Adivinhar onde está escondida uma grande soma em dinheiro, eis o saber, chegar em primeiro
lugar ao local, eis a coragem, retirar-se por último, eis a justiça, julgar se a tentativa era possível
ou não, eis a prudência, partilhar do saque eqüitativamente, eis a bondade. Só são dignos de
serem ladrões aqueles que possuem as cinco qualidades!
— Abusaste de minha paciência, velho! Serás expulso de Honan e de Cantai!

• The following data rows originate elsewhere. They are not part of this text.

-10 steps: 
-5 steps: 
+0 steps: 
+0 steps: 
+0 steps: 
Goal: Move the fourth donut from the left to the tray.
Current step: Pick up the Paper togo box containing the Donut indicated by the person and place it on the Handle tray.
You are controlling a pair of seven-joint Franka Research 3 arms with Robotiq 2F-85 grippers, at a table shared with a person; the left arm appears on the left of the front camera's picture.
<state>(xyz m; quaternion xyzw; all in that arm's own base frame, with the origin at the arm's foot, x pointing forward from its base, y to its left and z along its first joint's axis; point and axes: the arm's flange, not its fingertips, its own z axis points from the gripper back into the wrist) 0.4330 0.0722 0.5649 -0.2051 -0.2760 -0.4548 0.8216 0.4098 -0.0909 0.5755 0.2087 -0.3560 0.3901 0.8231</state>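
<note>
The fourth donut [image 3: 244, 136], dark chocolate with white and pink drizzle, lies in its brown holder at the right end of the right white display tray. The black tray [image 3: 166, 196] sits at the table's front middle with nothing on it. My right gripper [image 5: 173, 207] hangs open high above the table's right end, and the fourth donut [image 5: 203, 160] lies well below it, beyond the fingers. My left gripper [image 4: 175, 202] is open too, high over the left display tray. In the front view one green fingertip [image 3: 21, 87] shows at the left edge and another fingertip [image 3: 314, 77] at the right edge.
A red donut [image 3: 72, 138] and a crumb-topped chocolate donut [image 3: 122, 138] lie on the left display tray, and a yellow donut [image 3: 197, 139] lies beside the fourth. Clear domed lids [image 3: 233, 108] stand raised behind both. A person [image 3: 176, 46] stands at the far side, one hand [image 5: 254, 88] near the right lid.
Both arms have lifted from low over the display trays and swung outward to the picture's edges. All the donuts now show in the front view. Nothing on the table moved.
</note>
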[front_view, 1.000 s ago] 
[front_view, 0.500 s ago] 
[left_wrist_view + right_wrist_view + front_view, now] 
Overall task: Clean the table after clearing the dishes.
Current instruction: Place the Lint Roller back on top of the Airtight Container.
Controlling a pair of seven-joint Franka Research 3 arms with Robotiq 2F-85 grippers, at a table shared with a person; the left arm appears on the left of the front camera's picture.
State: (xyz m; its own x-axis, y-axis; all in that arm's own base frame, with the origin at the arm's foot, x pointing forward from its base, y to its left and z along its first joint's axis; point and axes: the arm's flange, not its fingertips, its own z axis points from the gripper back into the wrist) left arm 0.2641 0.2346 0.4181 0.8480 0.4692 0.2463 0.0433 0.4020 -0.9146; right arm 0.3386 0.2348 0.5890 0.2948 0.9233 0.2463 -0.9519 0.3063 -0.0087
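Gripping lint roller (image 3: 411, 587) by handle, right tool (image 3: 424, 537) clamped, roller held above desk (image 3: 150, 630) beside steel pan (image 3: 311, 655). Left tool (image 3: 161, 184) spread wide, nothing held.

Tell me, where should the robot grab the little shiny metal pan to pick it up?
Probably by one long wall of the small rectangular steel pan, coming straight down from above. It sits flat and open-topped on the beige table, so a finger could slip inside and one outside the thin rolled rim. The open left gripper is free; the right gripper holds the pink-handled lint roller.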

— Que assim seja, meu templo é teu para preencheres com teus ídolos, mas o vazio do meu
coração assim continuará para sempre.
— Realmente o templo é meu. E tu irás embora, e levarás contigo teus discípulos, para que
eles não voltem a atiçar o povo com sandices. Partirás antes do pôr do sol, com uma escolta, para
pegares quem e o que tens que pegar na província.
— Pois bem. Que seja o que tem que ser.”
O demônio abriu os olhos e foi em direção à sua tela, precisava começar a preparar o quadro
para a grande tempestade que viria amanhã.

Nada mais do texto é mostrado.